*** Opening of Data for review ***

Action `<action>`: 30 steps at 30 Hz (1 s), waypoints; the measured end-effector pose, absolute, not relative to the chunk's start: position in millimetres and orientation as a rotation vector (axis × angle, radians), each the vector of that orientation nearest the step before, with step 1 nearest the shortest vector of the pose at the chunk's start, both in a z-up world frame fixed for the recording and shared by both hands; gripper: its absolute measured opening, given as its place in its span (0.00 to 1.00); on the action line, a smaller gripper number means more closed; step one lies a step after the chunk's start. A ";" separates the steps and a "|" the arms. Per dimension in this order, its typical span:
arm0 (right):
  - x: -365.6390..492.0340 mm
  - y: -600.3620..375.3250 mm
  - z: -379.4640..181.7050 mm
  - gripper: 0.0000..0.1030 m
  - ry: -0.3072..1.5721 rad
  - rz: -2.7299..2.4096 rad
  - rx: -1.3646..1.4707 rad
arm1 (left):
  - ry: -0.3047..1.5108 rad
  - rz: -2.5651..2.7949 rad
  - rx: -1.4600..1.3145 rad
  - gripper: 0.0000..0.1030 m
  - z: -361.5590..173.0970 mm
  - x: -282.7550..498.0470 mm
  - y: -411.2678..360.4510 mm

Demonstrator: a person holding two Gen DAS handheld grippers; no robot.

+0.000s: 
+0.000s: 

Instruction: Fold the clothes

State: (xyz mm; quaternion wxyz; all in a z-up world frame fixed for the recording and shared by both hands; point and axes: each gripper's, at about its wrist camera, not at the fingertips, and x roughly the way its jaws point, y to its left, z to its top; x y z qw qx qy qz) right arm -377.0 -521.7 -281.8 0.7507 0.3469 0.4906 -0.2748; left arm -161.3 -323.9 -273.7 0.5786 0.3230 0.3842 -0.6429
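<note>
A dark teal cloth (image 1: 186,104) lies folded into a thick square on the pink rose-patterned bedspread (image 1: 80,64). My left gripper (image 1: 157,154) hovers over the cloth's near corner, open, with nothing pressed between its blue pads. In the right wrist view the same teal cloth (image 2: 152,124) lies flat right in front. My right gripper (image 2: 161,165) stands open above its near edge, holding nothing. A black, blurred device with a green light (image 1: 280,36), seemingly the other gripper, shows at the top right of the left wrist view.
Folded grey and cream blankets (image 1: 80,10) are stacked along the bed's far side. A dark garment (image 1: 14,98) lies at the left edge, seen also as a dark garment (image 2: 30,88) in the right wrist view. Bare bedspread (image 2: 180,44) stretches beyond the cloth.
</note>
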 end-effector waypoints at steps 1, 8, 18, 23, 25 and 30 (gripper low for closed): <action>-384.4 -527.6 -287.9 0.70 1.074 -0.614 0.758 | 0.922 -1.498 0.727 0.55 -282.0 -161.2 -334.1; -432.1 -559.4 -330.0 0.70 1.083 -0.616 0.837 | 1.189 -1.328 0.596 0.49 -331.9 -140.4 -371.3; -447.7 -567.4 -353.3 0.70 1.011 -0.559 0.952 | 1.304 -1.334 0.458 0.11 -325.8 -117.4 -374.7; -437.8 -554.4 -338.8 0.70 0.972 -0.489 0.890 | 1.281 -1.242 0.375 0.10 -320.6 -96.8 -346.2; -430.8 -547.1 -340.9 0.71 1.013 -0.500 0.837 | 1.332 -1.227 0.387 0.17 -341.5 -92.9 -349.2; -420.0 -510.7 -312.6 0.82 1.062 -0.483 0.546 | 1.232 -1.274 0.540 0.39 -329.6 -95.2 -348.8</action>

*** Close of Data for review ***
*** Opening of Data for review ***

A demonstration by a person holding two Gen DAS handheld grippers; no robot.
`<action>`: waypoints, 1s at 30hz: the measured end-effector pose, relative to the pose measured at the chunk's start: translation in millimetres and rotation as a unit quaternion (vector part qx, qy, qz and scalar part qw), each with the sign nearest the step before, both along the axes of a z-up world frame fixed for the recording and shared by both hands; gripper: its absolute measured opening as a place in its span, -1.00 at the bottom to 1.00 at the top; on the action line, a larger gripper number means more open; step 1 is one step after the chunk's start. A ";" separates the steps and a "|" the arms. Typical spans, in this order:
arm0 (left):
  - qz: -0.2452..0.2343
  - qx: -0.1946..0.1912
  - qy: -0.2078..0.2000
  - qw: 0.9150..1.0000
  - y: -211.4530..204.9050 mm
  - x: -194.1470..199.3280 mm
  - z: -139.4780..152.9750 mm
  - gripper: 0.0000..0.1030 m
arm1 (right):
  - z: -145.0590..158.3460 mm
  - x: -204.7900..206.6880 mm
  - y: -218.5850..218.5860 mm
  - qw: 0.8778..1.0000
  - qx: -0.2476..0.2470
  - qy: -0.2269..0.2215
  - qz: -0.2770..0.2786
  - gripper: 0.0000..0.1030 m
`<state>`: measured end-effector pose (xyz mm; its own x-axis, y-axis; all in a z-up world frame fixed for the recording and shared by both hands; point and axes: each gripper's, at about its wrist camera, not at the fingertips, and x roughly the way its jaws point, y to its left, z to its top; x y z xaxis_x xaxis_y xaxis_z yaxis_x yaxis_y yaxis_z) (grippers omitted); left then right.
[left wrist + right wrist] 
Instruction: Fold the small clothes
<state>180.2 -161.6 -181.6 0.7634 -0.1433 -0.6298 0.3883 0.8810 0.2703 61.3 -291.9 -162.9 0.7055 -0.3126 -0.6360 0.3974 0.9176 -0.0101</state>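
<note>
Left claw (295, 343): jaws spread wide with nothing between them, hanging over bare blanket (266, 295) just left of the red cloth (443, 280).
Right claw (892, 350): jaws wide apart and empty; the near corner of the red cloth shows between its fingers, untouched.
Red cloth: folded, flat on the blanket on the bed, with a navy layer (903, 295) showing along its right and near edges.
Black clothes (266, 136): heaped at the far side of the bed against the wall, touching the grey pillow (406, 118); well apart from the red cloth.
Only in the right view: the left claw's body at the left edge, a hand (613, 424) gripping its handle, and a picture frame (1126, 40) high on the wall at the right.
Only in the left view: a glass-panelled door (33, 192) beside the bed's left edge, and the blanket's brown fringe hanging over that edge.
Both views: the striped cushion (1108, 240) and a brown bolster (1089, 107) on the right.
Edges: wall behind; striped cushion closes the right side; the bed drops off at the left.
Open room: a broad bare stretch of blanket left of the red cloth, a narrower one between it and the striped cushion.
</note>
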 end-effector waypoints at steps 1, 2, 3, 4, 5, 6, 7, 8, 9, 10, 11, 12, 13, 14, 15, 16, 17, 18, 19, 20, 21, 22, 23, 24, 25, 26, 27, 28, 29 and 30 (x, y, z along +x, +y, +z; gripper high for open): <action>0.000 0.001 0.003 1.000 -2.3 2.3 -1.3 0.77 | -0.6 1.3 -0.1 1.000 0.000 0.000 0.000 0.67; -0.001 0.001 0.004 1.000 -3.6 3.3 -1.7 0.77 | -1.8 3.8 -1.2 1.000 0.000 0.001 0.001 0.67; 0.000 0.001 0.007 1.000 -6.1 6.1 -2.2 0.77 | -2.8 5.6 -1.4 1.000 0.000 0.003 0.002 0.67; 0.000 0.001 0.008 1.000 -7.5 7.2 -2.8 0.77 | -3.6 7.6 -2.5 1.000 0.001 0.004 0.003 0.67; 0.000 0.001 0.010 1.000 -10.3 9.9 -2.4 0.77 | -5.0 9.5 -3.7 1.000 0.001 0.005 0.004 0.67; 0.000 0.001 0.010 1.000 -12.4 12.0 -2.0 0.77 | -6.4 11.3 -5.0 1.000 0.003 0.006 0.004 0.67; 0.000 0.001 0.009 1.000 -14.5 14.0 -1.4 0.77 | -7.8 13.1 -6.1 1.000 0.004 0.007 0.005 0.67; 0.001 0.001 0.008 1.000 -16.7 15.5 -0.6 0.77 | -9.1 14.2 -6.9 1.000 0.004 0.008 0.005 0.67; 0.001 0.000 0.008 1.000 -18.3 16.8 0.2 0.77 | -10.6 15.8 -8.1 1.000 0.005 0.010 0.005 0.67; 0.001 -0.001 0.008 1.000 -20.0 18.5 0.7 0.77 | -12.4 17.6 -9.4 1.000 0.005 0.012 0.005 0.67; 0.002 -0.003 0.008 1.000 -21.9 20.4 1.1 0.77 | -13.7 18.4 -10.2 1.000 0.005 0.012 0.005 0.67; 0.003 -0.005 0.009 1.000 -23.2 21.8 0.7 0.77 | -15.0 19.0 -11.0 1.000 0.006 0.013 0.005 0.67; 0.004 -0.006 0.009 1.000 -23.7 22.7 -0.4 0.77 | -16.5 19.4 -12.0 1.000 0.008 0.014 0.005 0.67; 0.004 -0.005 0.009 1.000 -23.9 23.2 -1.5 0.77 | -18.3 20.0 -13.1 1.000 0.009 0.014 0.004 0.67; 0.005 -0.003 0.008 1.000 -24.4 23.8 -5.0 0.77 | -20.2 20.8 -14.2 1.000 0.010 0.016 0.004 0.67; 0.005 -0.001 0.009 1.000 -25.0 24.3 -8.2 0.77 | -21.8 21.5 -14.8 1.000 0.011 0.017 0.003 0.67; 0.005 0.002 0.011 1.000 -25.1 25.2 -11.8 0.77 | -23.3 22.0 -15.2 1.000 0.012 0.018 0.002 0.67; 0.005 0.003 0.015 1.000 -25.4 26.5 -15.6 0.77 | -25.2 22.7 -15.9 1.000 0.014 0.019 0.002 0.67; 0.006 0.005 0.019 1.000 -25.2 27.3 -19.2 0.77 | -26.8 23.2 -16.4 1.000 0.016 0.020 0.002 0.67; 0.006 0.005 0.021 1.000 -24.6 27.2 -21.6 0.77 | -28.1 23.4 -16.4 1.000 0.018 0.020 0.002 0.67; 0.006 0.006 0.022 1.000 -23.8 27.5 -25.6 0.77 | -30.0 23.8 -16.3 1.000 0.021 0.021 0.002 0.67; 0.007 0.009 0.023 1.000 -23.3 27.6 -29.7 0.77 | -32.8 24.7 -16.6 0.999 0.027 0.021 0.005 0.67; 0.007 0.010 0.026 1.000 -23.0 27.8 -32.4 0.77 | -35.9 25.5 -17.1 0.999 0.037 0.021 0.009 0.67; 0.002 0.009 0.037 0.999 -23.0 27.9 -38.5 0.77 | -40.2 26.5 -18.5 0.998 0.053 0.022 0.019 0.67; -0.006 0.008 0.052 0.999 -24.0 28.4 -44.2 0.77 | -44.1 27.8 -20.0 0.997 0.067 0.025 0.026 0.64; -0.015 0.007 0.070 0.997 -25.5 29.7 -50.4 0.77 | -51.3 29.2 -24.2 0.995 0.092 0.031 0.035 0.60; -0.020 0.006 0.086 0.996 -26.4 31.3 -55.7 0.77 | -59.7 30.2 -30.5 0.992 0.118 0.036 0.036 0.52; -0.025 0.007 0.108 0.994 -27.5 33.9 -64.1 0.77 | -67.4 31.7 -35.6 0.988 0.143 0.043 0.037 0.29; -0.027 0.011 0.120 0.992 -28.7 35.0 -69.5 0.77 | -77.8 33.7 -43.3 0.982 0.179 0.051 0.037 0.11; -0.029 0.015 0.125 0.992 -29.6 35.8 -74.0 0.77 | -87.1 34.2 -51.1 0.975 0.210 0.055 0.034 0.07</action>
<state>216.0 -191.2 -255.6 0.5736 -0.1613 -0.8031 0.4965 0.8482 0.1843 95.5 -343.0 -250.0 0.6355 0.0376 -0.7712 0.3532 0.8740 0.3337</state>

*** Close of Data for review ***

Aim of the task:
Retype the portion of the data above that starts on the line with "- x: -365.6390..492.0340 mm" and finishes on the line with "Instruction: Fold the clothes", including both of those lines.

Answer box:
  - x: -365.6390..492.0340 mm
  - y: -600.3620..375.3250 mm
  - z: -379.4640..181.7050 mm
  - gripper: 0.0000..0.1030 m
  - ry: -0.3072..1.5721 rad
  - rz: -2.7299..2.4096 rad
  - rx: -1.3646..1.4707 rad
arm1 (left):
  - ry: -0.3047..1.5108 rad
  - rz: -2.5651..2.7949 rad
  - rx: -1.4600..1.3145 rad
  - gripper: 0.0000..0.1030 m
  - z: -361.5590..173.0970 mm
  - x: -282.7550..498.0470 mm
  - y: -411.2678..360.4510 mm

Demonstrator: a person holding two Gen DAS handheld grippers; no robot.

+0.000s: 
+0.000s: 

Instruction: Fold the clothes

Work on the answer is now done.